Выведя друзей на авансцену, Довлатов изображал их тем сверхкрупным планом, который ломает масштаб, коверкает перспективу и деформирует облик, делая привычное странным.

Вот так на японской гравюре художник сажает у самой рамы громадную бабочку, чтобы показать в растворе ее крыльев крохотную Фудзияму.

Как она, Довлатов маячил на заднике своих мемуаров. О себе Сергей рассказывал пунктиром, перемежая свою историю яркими, как переводные картинки, сценками богемной жизни.

В этом было не столько смирение, сколько чутье. Перемешиваясь с другими, Довлатов вписывался в изящный узор. Свою писательскую биографию он не вышивал, а ткал, как ковер. Входя в литературу, Довлатов обеспечил себя хорошой компанией. Умирают писатели по одиночке, рождаются - вместе.

Поколение - это квант литературной истории, которая может развиваться только скачками.

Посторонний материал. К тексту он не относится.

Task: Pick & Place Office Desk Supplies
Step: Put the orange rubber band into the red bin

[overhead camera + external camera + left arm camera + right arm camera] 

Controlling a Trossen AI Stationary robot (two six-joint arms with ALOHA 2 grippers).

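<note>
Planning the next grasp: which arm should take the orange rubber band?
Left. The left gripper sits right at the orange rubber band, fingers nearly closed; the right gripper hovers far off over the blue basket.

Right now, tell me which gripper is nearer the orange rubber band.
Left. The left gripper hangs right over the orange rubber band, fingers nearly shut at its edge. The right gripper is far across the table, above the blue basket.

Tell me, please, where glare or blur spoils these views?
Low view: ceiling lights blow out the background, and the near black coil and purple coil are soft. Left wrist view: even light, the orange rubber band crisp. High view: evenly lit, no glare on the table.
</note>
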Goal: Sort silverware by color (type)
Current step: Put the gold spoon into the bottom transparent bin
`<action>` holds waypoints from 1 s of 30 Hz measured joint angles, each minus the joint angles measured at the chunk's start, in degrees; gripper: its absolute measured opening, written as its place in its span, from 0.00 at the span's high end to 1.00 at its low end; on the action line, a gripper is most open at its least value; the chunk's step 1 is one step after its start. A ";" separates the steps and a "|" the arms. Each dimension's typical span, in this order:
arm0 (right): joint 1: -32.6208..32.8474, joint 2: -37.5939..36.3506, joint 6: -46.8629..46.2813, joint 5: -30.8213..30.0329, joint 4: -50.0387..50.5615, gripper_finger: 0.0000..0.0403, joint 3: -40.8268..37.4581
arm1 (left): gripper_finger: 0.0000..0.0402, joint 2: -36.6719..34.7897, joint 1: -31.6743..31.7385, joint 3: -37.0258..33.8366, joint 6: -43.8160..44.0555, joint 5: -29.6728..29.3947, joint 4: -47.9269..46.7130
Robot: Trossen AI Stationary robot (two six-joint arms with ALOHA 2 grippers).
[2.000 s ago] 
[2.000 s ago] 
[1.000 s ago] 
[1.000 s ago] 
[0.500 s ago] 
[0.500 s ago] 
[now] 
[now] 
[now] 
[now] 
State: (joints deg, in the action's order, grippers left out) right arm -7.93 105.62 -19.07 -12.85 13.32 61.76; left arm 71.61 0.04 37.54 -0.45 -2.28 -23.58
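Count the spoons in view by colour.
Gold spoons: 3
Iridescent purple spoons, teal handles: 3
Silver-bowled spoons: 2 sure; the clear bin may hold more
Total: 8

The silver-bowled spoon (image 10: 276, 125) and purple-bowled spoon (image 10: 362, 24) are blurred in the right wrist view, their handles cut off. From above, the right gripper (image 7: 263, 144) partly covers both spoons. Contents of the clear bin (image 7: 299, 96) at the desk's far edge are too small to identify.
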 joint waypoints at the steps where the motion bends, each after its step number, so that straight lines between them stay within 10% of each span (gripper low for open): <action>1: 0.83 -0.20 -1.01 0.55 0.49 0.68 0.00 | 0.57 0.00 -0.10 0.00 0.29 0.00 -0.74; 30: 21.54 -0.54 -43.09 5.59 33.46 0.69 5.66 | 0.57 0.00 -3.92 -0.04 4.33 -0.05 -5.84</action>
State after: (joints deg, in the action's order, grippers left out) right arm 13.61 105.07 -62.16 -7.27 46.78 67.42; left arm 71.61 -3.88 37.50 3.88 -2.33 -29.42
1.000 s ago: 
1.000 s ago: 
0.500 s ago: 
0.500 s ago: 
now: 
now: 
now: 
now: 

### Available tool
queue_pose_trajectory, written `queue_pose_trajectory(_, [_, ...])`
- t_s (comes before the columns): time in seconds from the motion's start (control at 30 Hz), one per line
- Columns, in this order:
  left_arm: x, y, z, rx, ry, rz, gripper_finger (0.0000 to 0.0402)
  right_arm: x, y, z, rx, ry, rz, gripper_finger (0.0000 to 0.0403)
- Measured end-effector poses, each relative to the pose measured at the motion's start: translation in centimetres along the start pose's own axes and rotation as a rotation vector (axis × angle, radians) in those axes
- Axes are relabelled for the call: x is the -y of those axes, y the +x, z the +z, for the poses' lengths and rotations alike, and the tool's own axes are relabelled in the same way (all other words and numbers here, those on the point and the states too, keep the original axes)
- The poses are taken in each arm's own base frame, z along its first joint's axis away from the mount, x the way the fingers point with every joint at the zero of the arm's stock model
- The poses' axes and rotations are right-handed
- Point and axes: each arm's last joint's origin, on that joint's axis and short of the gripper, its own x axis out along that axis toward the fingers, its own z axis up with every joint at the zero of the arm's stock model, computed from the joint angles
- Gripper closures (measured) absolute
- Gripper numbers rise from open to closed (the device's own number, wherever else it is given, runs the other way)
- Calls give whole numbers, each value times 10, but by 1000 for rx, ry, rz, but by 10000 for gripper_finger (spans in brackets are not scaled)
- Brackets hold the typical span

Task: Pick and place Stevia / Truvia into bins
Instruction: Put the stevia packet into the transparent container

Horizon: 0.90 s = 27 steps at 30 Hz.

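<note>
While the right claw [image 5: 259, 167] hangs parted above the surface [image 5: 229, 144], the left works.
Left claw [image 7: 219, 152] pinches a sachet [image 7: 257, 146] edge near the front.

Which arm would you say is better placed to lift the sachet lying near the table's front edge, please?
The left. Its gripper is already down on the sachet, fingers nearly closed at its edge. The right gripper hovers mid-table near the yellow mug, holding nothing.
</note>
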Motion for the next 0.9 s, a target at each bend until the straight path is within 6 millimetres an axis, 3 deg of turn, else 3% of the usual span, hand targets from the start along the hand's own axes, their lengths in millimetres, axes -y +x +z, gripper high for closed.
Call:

В словесности всякая преемственность прерывистая.

Смена поколений происходит рывком. Накопившиеся противоречия в интонациях концентрируются до того предела, за которым и спорить не о чем.

Однако поскольку размежевание происходит в одной среде -другую, как написано у Довлатова, они бы не то что в литературу, в автобус не пустили-, то и осознать происшедшую перемену также трудно, как увидеть себя со всех сторон сразу. Для этого нужны другие. Поколение как субботник. Оно реализуется в массе. Меняется не индивидуальный стиль, а коллективные ценности - этические приоритеты, ритуалы, реакция на окружающее, окружающее.

Но и этого мало. Как всякий бунт детей против отцов, разрыв с предыдущим поколением не только мучителен, но и бесполезен до тех пор, пока он не завершится появлением нового поколения. Чтобы это произошло, нужен центр конденсации. Как магнит в броуновском движении железных стружек, он обнаруживает структуру и порядок в хаосе дружеского общения. 20 лет спустя Валерий Попов, сказал: "Довлатов назначил нас поколением".